Method for Robot Damage Recovery Based on Multi-Objective Map-Elites

The present application claims the benefit of Chinese Patent Application No. 202410612668.5 filed on May 17, 2024, the contents of which are incorporated herein by reference in their entirety.

The present disclosure relates to the technical field of robotic control, and in particular to a method for robot damage recovery based on multi-objective MAP-Elites.

In the field of reinforcement learning, the issue of robot damage recovery is a crucial research direction, particularly concerning how robots can autonomously repair and restore functionality after suffering damage or unexpected situations in a real-world environment. Damage recovery for multi-legged robots is a task that demands high flexibility and adaptability, requiring the robots after damage to identify damaged parts and promptly adjust their behavior strategies, such as modifying gait patterns, altering leg movements, and so on, to restore normal motor functions. In their paper titled “Scaling MAP-Elites to Deep Neuroevolution”, Cédric Colas, Joost Huizinga, et al. achieved remarkable results in the adaptive adjustment of quadruped ant robots after damage by utilizing a quality diversity algorithm based on a single-objective evolutionary strategy. Specifically, they first conducted preliminary training in an undamaged environment, using a single-objective function as the fitness function to evaluate the performance of candidate solutions in terms of the optimization objective, thereby guiding the search process efficiently. Subsequently, the robots underwent retraining in a damaged environment, where fine-tuning of the original model was performed to select the most suitable strategy from a pre-constructed grid for application in damaged scenarios, achieving superior performance. This approach demonstrated better performance compared to other similar algorithms.

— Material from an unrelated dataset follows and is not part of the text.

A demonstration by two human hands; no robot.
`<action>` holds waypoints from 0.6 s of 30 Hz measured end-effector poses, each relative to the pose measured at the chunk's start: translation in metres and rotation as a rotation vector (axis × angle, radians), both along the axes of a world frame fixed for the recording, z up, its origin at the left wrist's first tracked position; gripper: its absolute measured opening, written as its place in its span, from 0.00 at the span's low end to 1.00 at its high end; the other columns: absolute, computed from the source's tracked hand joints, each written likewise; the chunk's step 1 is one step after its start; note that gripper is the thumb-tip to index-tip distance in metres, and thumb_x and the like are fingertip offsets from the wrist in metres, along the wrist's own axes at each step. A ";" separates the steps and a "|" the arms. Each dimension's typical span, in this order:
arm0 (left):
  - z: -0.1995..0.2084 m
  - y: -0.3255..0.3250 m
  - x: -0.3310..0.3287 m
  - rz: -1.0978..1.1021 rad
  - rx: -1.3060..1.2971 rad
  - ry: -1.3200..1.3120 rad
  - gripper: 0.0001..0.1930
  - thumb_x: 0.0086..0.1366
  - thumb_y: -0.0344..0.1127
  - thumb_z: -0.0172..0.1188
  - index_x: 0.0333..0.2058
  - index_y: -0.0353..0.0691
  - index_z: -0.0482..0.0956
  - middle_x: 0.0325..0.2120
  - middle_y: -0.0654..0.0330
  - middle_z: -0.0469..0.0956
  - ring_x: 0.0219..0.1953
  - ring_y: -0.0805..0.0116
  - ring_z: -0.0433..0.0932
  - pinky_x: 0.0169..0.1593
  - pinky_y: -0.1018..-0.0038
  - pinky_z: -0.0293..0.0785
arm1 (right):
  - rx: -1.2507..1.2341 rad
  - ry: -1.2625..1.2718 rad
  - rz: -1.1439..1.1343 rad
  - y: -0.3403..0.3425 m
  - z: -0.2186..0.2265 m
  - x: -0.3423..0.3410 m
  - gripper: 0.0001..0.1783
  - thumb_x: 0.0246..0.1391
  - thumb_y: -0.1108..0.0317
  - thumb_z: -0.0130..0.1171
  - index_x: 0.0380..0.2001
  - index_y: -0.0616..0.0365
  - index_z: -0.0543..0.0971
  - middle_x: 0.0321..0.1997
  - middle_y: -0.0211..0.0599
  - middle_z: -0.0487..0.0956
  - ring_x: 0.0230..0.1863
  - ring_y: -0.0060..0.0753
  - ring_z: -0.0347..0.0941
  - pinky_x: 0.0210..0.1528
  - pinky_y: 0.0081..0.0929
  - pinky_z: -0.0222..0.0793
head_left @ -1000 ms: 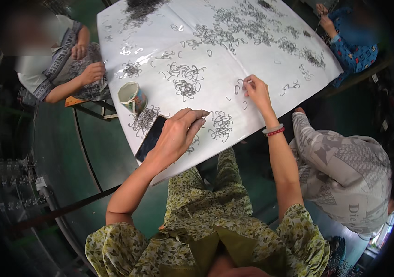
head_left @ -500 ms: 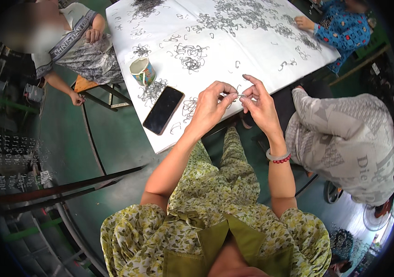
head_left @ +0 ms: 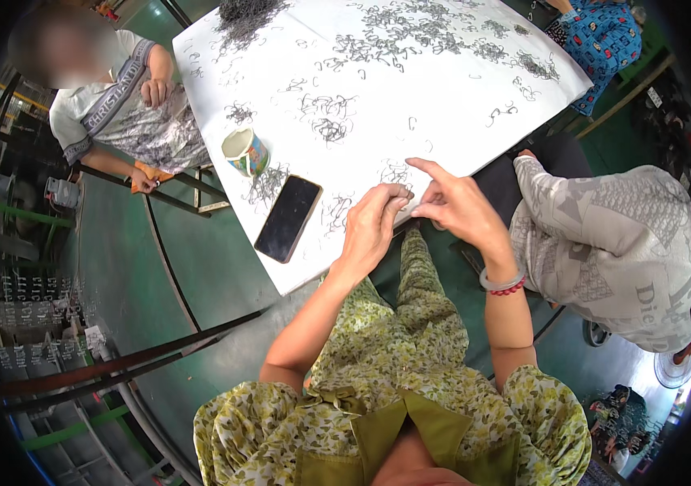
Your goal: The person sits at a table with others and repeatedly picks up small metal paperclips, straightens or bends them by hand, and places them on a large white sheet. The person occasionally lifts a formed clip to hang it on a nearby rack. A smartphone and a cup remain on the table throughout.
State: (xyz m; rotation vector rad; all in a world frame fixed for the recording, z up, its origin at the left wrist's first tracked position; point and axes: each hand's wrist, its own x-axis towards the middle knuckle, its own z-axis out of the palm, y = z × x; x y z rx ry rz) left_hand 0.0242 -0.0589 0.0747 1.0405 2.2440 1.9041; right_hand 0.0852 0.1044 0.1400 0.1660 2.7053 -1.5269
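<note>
Just over the near edge of the white-covered table (head_left: 442,97), my two hands meet fingertip to fingertip. The thumb and fingers of my left hand (head_left: 371,225) are pressed together; whatever they pinch is too small to make out. My right hand (head_left: 467,212) has its index finger raised, while its thumb closes against another finger beside the left fingertips. What lies in that pinch is also unclear. Right beyond the fingers is a small cluster of thin dark curved wire hooks (head_left: 395,171). More hooks (head_left: 337,212) lie left of my left hand.
A black phone (head_left: 289,219) and a patterned mug (head_left: 258,154) stand on the table's left side. Larger hook heaps (head_left: 374,40) cover the far part. People sit at the left (head_left: 131,89), the far right (head_left: 604,40) and close on my right (head_left: 612,251).
My hands have drawn back toward the table edge, uncovering the hook cluster beyond them. The thin hook seen between my fingertips no longer shows. The far-right person's hand has left the tabletop.
</note>
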 end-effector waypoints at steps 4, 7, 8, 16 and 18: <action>0.010 0.000 -0.007 0.004 -0.049 -0.118 0.03 0.66 0.24 0.56 0.38 0.32 0.75 0.33 0.52 0.82 0.37 0.60 0.82 0.41 0.68 0.77 | 0.134 0.089 -0.165 0.059 -0.026 -0.043 0.14 0.49 0.70 0.64 0.42 0.58 0.83 0.27 0.41 0.81 0.32 0.37 0.77 0.39 0.37 0.71; 0.012 0.002 -0.012 -0.030 -0.078 -0.147 0.03 0.66 0.24 0.57 0.37 0.32 0.75 0.33 0.53 0.82 0.37 0.61 0.82 0.42 0.69 0.77 | 0.479 0.244 -0.131 0.108 -0.095 -0.098 0.12 0.50 0.74 0.60 0.39 0.54 0.85 0.31 0.37 0.80 0.39 0.41 0.73 0.45 0.36 0.69; 0.011 0.001 -0.013 -0.038 -0.089 -0.155 0.03 0.66 0.24 0.57 0.37 0.32 0.74 0.33 0.52 0.82 0.37 0.61 0.82 0.42 0.69 0.76 | 0.547 0.255 -0.091 0.121 -0.118 -0.116 0.12 0.49 0.75 0.60 0.38 0.53 0.85 0.32 0.36 0.79 0.41 0.41 0.72 0.46 0.36 0.68; 0.005 -0.014 -0.020 -0.038 -0.083 -0.130 0.03 0.66 0.24 0.57 0.37 0.32 0.74 0.33 0.54 0.82 0.37 0.63 0.82 0.42 0.70 0.76 | 0.763 0.449 -0.015 0.137 -0.164 -0.155 0.06 0.48 0.73 0.59 0.30 0.52 0.83 0.34 0.30 0.76 0.44 0.34 0.67 0.47 0.35 0.60; 0.003 -0.014 -0.022 -0.064 -0.111 -0.146 0.03 0.67 0.23 0.55 0.38 0.32 0.74 0.34 0.54 0.82 0.40 0.65 0.82 0.45 0.71 0.76 | 0.861 0.512 -0.037 0.128 -0.172 -0.149 0.04 0.49 0.73 0.58 0.29 0.54 0.81 0.36 0.29 0.75 0.45 0.35 0.66 0.47 0.37 0.59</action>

In the conventional single-objective method, a plurality of potential performance indexes are simply combined into a single objective function, which overlooks the possible interdependencies and complex relationships among different objectives, thereby losing valuable information that may exist between them. Moreover, the single-objective method often limits the breadth of the search space, preventing the algorithm from fully exploring the rich potential solutions inherent in multi-objective problems. This limitation makes the algorithm prone to getting stuck in local optima, hindering the discovery of better global solutions.

Therefore, there is an urgent need to provide a method for robot damage recovery based on multi-objective MAP-Elites to better handle multi-objective optimization problems and improve the performance and adaptability of the algorithm.

In view of the problems presented in the prior art, the present disclosure provides a method for robot damage recovery based on multi-objective MAP-Elite, which can better handle multi-objective optimization problems, fully consider different objectives, better explore the diversity in a solution space, avoid falling into local optima, and ultimately obtain solutions of higher quality.

The technical solution of the present disclosure is achieved as follows:

The behavior map construction phase corresponds to simulating the robot's undamaged environment, while the damage adaptation phase corresponds to simulating the damaged environment, i.e., the tested environment.

The distance fitness value is used to evaluate the distance traveled by the robot as it moves forward, such as the distance traveled forward in the x-axis direction after controlling the robot to perform an action. The cost fitness value is used to evaluate the cost incurred during movement, specifically the torque cost of each joint of the robot. For example, the cost fitness can be half of the sum of squares of a performed action vector, and the action vector typically includes the torques of all joints.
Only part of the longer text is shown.